Bu filmin senaryosu, parlak Terry Gilliam tarafından Sir Tom Stoppard ile birlikte yazılmıştır. Bu gerçek zaten çok şey söylüyor ve filmi yepyeni bir kalite düzeyine çıkarıyor. "Brezilya" nın yaratıldığı yıl - 1984 - George Orwell'in ünlü distopik romanının adıyla çakışıyor. Başlangıçta, resmin "1984 1/2" olarak adlandırılması gerekiyordu, ancak sonunda Terry Gilliam daha açıklayıcı bir başlık seçti. Astsubay Sam Lowry sıkıcı ve anlamsız hayatından oldukça memnundur. Önemsiz bir memurluk işini seçti ve sistemin seçkin çevrelerinde önemli bir yer tutan annesinin iradesine karşı huzursuz bir hayata katlanmayı kabul ediyor. Güzel bir gün, daha önce rüyalarında hep gördüğü bir kızla tanışır. Sam, onunla tekrar görüşmek için işlerini değiştirmeye karar verir. Bu adım tüm hayatını değiştirir.

"12 Maymun", 1995

Amerika Birleşik Devletleri, Terry Gilliam tarafından yönetildi.

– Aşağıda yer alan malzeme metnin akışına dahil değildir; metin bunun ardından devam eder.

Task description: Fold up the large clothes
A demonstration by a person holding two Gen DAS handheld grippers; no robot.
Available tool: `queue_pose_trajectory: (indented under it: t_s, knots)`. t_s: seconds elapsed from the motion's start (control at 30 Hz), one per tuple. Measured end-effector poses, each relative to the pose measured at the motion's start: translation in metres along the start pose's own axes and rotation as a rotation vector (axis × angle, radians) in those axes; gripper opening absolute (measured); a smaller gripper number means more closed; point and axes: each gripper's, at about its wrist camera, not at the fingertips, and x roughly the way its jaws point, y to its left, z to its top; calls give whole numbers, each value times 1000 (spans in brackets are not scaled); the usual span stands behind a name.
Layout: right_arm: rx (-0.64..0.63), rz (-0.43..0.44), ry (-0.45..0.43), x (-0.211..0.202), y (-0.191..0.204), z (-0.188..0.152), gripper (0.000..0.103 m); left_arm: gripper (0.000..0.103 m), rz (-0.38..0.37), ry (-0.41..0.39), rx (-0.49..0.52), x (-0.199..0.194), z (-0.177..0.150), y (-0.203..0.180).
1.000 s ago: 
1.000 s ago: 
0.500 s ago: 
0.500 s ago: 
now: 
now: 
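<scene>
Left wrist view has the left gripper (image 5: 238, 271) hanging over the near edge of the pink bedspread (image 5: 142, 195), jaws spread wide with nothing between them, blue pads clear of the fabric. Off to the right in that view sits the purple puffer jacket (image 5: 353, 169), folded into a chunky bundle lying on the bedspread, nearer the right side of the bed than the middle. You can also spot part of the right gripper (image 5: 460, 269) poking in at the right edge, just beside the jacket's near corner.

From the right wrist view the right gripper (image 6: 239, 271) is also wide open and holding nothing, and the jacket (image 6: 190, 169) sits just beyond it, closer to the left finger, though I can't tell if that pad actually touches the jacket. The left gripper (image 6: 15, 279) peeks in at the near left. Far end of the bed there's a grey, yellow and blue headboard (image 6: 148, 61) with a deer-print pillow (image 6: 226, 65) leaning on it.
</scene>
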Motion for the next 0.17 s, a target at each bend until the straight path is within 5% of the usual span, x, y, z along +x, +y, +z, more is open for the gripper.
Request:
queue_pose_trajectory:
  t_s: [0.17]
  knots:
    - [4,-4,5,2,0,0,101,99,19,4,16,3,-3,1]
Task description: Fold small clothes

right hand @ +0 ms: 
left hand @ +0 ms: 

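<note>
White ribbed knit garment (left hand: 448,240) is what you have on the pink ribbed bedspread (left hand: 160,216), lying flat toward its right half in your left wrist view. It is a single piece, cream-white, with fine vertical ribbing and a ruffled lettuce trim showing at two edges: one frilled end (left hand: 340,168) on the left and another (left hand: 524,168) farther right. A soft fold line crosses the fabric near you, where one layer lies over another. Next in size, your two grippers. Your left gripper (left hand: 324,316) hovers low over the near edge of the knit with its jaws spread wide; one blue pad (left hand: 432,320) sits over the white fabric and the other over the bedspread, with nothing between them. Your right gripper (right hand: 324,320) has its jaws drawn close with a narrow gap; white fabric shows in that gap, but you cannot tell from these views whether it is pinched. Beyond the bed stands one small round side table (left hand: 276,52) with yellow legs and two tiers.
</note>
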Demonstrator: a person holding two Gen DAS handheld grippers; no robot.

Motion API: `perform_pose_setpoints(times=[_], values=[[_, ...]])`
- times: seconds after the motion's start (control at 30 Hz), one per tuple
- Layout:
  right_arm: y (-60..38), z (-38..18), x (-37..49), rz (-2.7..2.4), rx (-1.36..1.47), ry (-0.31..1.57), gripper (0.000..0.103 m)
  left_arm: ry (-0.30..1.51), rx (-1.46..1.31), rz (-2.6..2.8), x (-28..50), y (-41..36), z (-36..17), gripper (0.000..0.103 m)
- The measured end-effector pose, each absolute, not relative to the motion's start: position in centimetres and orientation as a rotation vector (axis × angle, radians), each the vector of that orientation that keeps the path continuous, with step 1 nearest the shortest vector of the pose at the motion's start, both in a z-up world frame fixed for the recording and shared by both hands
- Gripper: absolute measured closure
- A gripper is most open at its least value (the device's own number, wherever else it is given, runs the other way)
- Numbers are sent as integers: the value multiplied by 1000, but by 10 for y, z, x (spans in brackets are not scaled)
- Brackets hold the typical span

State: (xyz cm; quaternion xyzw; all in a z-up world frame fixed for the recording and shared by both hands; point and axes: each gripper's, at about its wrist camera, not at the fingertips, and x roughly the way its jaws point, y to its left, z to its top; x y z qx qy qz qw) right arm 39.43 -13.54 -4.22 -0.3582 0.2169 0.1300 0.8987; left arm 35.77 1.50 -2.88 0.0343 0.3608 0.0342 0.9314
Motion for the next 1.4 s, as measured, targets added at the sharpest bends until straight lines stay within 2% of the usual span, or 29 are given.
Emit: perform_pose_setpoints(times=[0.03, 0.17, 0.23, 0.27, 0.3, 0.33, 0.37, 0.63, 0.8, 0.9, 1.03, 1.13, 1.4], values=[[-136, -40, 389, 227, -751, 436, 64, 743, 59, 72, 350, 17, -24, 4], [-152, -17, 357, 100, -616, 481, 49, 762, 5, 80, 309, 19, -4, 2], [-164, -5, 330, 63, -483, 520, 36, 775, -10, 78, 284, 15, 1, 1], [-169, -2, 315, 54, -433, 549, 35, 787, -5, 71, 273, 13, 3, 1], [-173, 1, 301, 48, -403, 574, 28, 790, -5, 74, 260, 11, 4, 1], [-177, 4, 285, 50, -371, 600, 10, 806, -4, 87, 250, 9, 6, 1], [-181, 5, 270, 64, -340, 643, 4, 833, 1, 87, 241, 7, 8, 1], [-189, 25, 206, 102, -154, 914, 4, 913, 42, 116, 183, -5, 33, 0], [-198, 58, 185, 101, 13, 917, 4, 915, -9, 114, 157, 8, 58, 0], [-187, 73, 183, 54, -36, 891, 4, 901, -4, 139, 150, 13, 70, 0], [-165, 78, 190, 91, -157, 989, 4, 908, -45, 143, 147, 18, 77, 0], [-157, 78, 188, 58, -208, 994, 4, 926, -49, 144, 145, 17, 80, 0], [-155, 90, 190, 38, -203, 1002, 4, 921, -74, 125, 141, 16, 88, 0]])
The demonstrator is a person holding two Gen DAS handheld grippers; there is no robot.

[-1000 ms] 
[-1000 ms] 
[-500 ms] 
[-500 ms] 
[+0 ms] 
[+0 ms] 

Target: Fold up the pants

Terry Gilliam'ın mükemmel fantastik, ancak yaş derecelendirmesi açısından zararsız filmler yapma becerisi var. Ve elbette kendine has bir tarzı var. "İmza" hikaye anlatımı tarzı, en iyi distopik projelerinde kendini gösterir.

Bu filmde yönetmen bizi çok da uzak olmayan 2035'e götürüyor. Korkunç, tedavi edilemez bir virüs gezegenimizin nüfusunun %99'unu öldürdü. Hayatta kalanlar, sefil varlıklarını yeraltına sürüklemek zorunda kalırlar. Sertleşmiş suçlu James Cole, bir zaman makinesinde tehlikeli bir yolculuğa çıkmaya gönüllü olur: Görevde, bilim adamlarının ölümcül virüsün kaynağını bulmalarına ve gizemli "On İki Maymun" un gizemini anlamalarına yardımcı olmak için geçmişe gitmesi gerekir. Cole'un oynadığı rol büyük önem için daha fazla kariyer Bruce Willis ve onunla harika bir iş çıkardı. Ve o anda genç bir yükselen yıldız statüsünde olan Brad Pitt, Hollywood seçkinlerinin bir parçası olmak için çok parlak bir teklifte bulundu.

"Gattaca", 1997

Amerika Birleşik Devletleri, Andrew Niccol tarafından yönetildi.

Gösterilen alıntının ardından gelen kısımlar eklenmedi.